+++ Supplied information

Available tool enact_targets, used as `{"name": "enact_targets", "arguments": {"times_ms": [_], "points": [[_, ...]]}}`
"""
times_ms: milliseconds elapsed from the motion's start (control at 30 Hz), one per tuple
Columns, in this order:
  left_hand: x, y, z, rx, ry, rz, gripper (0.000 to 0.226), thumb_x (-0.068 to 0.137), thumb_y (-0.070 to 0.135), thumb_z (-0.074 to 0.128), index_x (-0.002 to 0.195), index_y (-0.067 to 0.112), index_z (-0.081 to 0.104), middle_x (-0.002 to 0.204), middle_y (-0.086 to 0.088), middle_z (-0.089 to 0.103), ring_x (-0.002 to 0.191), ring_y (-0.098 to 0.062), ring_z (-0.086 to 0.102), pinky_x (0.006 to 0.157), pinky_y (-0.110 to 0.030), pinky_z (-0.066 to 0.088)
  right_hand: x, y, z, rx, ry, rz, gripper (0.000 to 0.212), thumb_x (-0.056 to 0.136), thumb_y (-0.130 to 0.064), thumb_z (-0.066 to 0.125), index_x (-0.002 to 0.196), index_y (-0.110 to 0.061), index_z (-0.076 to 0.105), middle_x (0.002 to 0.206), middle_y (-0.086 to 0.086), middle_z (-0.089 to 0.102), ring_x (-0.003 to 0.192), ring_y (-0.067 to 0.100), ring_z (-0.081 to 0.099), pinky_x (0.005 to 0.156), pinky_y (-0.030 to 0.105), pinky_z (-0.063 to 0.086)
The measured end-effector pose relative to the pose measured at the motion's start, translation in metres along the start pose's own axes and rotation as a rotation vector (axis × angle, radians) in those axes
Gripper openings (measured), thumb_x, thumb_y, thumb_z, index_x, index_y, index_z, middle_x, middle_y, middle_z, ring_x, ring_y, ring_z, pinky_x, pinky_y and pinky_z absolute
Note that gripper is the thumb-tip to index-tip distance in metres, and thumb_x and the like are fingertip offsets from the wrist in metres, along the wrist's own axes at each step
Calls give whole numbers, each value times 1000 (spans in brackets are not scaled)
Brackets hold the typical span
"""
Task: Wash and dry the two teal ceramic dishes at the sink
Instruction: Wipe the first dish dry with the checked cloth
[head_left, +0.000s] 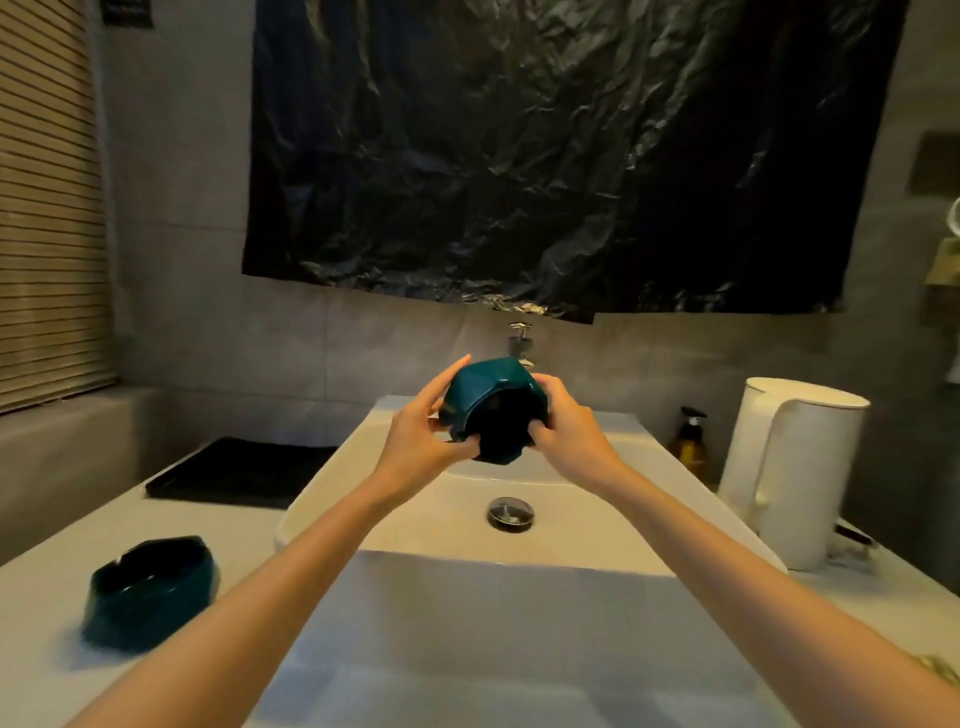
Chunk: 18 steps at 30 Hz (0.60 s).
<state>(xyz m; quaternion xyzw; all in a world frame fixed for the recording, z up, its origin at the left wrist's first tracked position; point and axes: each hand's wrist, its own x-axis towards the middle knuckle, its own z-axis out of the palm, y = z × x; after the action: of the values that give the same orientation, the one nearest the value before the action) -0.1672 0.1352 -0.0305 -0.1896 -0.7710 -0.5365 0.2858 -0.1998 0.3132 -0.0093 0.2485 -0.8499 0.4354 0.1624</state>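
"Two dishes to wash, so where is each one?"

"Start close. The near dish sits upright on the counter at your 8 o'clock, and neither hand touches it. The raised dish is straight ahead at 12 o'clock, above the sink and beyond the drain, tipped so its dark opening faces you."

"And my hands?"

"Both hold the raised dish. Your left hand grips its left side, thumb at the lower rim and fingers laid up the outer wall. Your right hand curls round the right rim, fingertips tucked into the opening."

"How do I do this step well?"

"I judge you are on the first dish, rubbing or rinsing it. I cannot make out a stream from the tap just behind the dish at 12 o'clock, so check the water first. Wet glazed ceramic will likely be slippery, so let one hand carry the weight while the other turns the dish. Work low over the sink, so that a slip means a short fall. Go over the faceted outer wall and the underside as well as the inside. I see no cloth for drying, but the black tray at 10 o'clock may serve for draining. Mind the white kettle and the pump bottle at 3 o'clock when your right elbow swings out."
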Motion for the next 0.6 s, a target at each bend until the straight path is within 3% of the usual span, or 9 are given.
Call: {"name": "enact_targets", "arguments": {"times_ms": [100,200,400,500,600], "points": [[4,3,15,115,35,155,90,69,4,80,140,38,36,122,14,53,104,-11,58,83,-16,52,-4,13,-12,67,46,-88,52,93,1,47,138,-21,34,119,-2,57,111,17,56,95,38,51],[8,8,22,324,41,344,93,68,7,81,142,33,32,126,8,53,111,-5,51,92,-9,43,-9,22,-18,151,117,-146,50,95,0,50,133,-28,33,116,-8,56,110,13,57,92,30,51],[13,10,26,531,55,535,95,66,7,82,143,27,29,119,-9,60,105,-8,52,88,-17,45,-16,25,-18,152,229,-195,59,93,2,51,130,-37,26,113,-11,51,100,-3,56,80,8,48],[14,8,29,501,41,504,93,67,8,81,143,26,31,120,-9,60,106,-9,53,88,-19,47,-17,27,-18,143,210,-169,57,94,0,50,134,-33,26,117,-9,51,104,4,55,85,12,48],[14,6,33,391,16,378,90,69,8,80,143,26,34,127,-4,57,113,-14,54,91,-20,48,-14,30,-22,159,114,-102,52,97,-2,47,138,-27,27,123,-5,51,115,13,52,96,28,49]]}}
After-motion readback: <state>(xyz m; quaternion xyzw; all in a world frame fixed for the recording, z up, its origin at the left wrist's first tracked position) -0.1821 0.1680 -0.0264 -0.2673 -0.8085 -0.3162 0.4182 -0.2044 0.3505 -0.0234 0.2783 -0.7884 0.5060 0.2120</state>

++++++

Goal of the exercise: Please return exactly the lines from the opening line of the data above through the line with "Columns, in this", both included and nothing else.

Written answer:
Available tool enact_targets, used as `{"name": "enact_targets", "arguments": {"times_ms": [_], "points": [[_, ...]]}}`
"""
times_ms: milliseconds elapsed from the motion's start (control at 30 Hz), one per tuple
Columns, in this order:

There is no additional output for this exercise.